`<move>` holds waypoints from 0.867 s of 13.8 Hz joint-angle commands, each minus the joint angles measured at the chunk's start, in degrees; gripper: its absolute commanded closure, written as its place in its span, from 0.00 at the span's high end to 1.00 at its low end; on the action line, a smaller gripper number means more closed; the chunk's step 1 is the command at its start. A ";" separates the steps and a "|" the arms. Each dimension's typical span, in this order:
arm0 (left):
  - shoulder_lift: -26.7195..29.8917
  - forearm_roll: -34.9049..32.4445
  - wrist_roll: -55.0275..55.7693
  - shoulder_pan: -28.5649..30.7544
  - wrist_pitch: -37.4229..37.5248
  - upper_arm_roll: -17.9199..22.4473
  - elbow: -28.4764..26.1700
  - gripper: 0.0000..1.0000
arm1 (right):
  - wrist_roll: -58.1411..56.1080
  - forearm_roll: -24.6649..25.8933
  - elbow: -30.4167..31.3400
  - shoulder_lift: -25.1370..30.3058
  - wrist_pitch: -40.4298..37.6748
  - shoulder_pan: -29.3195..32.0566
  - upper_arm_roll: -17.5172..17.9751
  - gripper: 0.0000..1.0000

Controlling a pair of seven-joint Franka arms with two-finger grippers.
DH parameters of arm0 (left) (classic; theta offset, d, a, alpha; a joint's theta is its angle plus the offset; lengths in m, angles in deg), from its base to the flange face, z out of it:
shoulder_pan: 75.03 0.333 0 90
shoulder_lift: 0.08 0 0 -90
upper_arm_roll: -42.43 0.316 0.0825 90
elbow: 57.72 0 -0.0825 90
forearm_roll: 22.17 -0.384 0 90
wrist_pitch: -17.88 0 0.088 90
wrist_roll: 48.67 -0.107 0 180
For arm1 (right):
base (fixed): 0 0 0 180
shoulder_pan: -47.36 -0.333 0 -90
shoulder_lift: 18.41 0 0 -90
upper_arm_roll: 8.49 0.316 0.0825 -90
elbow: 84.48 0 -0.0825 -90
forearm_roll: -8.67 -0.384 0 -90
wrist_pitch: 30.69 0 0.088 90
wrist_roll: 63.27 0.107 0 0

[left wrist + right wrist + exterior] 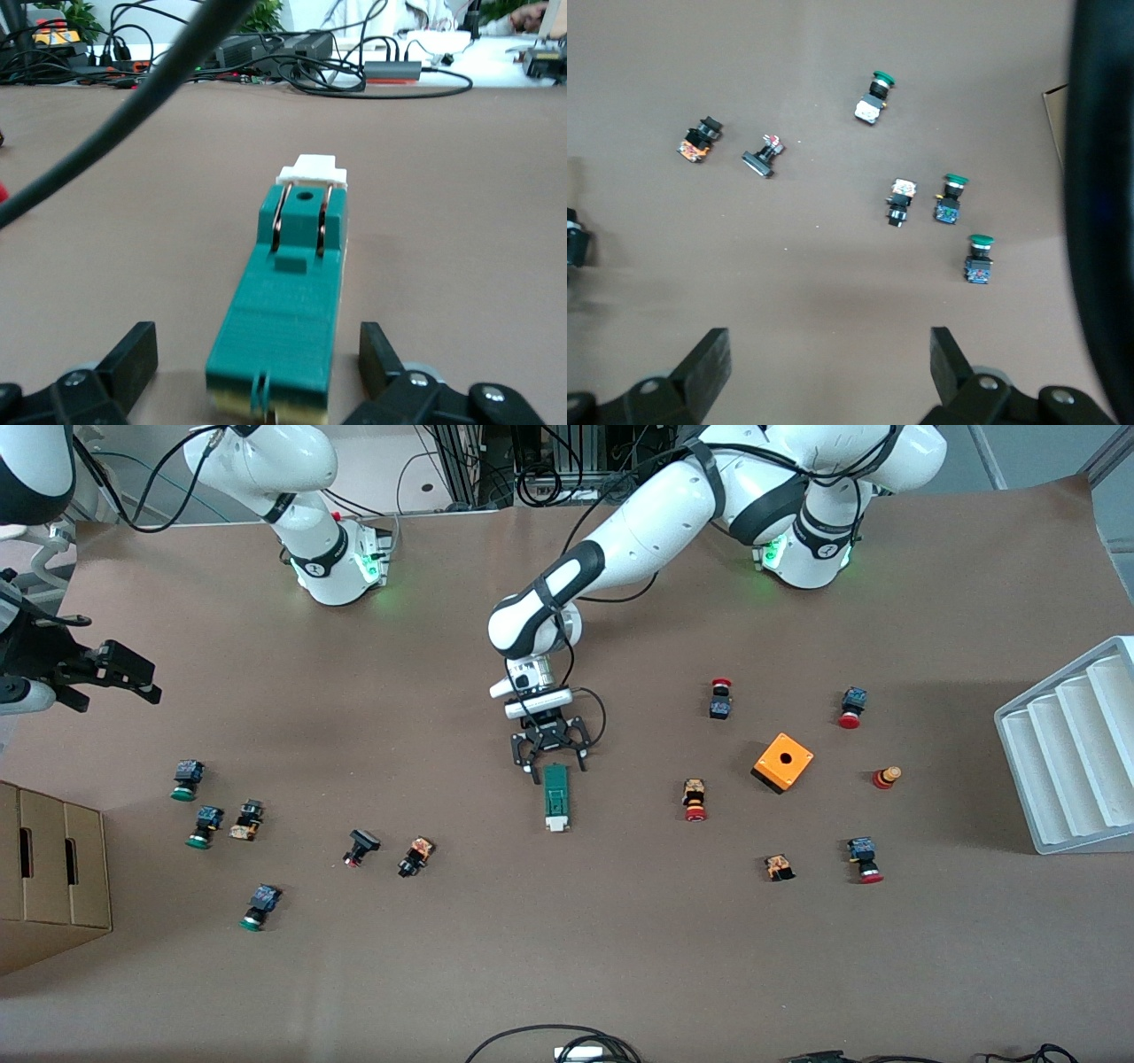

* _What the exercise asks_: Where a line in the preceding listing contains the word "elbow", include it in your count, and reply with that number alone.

* _Solution to this task_: 4